A: Excluding NR punishes the model for matches it was given no opportunity to resolve. Counting NR as "wrong" is worse. The Brier-score convention — universal in weather forecasting and academic sports analytics — treats an undetermined event as half-credit, which is the mathematically honest thing to do.
Q: Does 54% accuracy mean the Oracle is better than random?
A: Yes. Random would be 50%. A "pick the home team" baseline is ~56% in IPL history. Professional betting markets achieve 58-62%. The Oracle is competitive with those markets and improves significantly during live matches as more information becomes available.
Q: How often is this page updated?
A: After every match completes. The cron runs every 30 minutes; results are usually available within 10 minutes of match end.
Q: Can I see predictions that haven't happened yet?

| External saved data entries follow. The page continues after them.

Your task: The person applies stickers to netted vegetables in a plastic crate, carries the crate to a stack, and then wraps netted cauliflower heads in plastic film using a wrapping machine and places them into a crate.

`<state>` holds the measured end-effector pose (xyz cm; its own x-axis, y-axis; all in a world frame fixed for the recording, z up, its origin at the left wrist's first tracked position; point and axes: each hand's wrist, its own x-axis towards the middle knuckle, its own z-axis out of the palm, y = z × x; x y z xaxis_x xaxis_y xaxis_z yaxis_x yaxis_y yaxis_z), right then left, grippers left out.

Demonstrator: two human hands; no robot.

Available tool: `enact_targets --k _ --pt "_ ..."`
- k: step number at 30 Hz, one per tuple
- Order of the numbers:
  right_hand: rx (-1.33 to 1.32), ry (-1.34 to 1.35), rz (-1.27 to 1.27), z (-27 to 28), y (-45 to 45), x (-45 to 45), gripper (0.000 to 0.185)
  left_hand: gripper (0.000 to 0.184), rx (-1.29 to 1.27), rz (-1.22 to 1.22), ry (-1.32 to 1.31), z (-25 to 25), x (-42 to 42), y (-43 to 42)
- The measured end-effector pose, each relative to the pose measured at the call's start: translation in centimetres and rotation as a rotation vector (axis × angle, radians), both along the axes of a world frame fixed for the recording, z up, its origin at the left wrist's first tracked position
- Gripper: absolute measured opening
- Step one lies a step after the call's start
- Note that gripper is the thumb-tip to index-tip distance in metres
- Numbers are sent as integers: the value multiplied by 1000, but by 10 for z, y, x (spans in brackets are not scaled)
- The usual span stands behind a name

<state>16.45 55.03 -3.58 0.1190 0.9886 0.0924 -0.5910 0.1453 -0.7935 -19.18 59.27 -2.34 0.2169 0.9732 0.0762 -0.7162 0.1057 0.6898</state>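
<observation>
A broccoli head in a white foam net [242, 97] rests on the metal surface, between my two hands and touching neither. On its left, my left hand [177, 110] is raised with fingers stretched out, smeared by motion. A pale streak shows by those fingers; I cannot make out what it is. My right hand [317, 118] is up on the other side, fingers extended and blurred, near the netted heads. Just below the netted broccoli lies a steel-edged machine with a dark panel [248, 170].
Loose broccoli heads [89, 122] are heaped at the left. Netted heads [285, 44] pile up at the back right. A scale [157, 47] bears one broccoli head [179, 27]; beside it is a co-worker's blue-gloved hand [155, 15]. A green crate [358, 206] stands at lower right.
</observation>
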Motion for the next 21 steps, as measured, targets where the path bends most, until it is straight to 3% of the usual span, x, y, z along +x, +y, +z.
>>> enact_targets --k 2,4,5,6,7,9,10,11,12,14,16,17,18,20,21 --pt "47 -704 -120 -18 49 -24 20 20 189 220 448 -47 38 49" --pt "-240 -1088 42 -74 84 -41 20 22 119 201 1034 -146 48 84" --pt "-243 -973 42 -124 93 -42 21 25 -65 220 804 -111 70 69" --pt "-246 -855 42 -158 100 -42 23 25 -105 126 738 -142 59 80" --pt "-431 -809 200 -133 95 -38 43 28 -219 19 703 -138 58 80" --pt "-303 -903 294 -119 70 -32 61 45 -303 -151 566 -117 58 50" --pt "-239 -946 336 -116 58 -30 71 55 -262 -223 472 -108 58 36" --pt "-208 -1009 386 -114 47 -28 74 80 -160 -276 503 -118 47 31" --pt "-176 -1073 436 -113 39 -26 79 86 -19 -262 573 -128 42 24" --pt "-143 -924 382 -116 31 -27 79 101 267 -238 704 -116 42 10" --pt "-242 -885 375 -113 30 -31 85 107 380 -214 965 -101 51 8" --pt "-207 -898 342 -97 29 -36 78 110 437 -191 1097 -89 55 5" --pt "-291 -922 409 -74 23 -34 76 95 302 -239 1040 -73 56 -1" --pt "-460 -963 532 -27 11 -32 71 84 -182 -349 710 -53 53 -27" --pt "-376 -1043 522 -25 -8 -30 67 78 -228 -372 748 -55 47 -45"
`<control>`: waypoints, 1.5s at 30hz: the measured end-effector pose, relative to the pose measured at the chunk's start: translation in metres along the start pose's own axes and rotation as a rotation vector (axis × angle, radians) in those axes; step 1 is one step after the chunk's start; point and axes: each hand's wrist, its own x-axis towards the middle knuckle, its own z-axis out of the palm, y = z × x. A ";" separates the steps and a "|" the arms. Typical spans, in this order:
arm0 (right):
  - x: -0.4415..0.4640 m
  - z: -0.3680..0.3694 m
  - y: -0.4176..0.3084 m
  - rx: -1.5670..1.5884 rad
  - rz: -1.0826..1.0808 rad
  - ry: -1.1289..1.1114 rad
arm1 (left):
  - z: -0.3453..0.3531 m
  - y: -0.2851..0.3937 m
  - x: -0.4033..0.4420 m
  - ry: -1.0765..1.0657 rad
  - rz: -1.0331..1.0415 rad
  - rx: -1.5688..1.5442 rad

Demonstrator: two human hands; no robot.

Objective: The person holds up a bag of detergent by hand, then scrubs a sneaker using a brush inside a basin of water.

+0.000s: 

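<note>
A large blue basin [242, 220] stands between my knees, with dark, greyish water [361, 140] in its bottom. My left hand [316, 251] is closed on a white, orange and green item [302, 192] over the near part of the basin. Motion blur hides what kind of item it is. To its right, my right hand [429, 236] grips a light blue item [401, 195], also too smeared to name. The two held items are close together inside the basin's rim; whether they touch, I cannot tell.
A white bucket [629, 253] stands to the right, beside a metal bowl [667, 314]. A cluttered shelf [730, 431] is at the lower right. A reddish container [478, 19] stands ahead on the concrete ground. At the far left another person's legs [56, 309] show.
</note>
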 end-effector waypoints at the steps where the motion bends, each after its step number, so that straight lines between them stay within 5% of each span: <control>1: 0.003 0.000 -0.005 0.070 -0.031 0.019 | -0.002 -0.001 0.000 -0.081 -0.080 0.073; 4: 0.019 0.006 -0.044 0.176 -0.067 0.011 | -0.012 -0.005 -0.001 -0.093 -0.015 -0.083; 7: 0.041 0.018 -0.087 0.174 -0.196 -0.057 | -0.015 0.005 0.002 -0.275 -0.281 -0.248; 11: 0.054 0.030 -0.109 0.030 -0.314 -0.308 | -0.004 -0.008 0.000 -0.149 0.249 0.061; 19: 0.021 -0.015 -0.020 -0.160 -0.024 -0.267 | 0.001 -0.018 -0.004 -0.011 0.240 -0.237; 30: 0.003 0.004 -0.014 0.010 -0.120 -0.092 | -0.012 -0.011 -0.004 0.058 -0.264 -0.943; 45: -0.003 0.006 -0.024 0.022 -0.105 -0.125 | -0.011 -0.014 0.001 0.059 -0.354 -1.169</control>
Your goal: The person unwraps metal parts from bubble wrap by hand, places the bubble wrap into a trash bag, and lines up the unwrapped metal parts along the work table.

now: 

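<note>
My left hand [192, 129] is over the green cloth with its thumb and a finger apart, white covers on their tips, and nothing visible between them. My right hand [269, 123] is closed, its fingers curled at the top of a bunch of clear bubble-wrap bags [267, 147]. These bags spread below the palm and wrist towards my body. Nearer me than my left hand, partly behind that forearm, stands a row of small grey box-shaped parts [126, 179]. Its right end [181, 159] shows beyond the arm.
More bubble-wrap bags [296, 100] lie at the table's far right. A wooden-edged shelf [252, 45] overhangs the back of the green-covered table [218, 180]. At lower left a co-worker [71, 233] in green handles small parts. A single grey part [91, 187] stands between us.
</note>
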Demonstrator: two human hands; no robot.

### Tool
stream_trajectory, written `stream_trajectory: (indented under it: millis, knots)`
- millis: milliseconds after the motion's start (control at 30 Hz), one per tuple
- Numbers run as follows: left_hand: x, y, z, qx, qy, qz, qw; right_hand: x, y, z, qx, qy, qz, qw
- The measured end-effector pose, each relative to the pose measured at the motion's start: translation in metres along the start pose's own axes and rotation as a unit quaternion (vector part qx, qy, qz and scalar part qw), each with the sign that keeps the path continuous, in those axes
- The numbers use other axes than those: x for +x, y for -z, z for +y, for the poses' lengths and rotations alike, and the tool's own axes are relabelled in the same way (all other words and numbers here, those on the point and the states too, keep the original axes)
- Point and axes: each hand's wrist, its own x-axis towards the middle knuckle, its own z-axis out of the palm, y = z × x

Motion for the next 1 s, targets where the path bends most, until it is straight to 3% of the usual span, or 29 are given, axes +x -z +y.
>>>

A: Yes — visit /predictions to see every upcoming match's Oracle pick, locked in before toss.
Q: How is fan accuracy different from Oracle accuracy?
A: The Oracle is CricMind's 17-factor mathematical model. Fan accuracy comes from user votes on match pages. Both are tracked separately on the leaderboard — fans sometimes beat the Oracle, especially on matches the model rates as close.